WHAT THIS TASK INVOLVES: Take from the material every line that contains the word "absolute".
....
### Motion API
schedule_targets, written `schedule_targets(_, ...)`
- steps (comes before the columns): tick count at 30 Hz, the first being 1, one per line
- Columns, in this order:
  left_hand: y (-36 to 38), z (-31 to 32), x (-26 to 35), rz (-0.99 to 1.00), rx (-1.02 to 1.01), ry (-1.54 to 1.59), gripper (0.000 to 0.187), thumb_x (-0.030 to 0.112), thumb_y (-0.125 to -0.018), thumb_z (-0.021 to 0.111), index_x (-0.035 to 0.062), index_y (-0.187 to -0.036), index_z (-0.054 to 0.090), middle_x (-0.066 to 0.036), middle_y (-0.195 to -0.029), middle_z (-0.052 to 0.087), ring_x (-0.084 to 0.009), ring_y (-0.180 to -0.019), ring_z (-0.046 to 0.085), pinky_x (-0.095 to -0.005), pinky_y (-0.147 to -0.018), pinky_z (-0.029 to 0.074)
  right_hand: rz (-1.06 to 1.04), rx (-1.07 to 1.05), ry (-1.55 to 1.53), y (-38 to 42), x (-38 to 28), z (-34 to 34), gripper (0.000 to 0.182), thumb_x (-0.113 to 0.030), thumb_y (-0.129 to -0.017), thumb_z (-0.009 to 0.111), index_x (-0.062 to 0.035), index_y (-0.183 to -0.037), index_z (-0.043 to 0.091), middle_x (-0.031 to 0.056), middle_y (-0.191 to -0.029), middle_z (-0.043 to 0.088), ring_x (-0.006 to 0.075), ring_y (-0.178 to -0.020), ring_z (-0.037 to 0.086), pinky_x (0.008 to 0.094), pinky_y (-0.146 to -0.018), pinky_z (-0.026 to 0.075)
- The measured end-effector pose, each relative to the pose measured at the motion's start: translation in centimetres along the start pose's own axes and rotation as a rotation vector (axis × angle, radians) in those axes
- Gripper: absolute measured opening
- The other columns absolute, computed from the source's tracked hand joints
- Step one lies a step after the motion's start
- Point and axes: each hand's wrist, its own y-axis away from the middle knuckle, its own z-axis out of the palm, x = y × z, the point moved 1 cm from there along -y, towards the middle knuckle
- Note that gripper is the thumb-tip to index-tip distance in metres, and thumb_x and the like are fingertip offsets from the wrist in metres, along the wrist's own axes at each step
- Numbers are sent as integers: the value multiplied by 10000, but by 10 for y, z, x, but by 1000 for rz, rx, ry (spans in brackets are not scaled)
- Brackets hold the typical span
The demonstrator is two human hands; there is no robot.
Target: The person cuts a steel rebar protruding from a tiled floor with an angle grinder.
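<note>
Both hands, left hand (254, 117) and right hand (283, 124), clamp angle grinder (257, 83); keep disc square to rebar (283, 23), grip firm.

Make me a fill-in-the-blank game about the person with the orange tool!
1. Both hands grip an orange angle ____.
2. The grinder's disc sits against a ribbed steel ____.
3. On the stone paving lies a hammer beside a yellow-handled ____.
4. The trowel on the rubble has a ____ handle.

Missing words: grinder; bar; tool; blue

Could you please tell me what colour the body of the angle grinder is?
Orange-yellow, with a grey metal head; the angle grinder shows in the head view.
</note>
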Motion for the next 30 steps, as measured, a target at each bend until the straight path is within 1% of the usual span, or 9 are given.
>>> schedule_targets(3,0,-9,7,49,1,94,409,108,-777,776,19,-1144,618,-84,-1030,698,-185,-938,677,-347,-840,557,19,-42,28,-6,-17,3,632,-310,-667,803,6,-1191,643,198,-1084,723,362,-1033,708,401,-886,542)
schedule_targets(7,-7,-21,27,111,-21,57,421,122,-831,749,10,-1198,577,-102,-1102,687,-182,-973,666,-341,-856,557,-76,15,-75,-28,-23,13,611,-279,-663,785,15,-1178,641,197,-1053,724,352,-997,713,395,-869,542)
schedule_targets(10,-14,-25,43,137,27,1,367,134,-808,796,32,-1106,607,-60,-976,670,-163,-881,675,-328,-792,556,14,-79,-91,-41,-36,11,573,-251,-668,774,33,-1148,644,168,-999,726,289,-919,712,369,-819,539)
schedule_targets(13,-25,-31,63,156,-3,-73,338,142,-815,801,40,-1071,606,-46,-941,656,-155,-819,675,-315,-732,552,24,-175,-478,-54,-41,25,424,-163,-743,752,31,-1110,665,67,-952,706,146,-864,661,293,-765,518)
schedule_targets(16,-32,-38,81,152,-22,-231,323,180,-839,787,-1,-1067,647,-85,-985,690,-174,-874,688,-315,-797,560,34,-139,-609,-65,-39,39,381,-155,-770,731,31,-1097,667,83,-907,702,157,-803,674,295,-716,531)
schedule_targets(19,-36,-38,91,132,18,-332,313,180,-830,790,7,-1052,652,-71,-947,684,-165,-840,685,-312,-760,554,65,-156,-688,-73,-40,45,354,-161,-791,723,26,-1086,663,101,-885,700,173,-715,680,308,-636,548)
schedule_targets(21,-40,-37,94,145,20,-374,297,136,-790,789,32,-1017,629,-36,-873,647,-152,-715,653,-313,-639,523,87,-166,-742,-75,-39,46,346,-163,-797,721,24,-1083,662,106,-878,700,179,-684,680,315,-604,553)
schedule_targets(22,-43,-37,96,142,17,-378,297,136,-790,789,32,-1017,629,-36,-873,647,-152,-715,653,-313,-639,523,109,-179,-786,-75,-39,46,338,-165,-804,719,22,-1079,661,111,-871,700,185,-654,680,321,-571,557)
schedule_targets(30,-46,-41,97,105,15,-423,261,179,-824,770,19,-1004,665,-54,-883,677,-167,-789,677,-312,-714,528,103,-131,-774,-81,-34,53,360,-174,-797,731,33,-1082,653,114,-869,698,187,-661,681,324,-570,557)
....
WRITTEN REPLY:
- Gripper: absolute measured opening
- The other columns absolute, computed from the source's tracked hand joints

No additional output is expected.